Segment Start: Input data

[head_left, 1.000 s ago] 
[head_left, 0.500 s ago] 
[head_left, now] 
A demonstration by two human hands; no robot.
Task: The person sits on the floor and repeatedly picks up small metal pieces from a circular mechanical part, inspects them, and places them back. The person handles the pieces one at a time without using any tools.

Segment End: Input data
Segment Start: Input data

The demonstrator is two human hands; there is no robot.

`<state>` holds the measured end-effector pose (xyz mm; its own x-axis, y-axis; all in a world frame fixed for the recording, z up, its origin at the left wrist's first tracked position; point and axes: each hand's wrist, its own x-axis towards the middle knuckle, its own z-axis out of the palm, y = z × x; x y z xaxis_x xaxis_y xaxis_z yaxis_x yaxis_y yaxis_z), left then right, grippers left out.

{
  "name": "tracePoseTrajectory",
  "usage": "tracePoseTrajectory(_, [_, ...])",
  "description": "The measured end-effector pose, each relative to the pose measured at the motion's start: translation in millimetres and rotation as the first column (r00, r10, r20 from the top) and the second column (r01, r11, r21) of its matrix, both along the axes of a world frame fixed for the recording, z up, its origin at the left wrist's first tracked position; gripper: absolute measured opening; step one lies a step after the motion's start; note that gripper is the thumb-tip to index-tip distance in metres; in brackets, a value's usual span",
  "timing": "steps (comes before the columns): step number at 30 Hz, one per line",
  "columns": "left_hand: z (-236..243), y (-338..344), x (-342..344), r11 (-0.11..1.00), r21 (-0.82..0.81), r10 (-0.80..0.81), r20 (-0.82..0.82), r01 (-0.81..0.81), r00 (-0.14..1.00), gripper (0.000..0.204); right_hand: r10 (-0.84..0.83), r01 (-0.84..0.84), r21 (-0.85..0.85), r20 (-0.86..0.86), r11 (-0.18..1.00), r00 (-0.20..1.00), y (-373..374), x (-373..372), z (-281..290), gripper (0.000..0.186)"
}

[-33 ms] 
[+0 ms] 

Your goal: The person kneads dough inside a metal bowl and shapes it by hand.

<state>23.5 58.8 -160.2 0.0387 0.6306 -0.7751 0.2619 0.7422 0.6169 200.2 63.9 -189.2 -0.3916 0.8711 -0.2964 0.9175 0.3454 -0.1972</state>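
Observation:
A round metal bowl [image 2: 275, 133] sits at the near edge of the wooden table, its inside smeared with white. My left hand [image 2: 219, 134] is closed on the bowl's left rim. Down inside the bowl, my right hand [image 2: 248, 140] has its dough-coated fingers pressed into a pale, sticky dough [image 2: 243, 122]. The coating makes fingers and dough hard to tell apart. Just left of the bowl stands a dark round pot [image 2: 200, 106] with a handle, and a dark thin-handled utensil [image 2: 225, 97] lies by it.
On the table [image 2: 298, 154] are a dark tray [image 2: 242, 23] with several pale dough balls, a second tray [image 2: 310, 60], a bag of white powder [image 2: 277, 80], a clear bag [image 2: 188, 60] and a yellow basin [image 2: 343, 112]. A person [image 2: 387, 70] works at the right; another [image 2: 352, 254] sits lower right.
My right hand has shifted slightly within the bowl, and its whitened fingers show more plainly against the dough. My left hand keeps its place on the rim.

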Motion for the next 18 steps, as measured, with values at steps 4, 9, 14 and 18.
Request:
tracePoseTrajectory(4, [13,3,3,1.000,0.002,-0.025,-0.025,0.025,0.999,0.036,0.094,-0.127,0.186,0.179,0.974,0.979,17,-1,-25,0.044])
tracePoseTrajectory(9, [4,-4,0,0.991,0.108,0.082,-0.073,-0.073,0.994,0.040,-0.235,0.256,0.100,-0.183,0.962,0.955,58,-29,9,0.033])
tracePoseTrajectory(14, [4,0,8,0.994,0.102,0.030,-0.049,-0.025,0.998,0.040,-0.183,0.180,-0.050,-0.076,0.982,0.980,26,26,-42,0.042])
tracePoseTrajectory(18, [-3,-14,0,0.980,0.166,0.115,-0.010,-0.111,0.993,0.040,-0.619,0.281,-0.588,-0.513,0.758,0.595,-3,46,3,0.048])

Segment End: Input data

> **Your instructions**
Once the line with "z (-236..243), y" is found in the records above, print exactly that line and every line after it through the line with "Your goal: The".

> **Completed exercise**
  "columns": "left_hand: z (-236..243), y (-338..344), x (-342..344), r11 (-0.11..1.00), r21 (-0.82..0.81), r10 (-0.80..0.81), r20 (-0.82..0.82), r01 (-0.81..0.81), r00 (-0.14..1.00), gripper (0.000..0.204); right_hand: r10 (-0.84..0.83), r01 (-0.84..0.84), r21 (-0.85..0.85), r20 (-0.86..0.86), r11 (-0.18..1.00), r00 (-0.20..1.00), y (-373..374), x (-373..372), z (-281..290), gripper (0.000..0.186)"
}

[-33 ms] 
[+0 ms] 

Your goal: The person kneads dough inside a metal bowl and shapes it by hand.

For this exercise, nothing more remains to be given.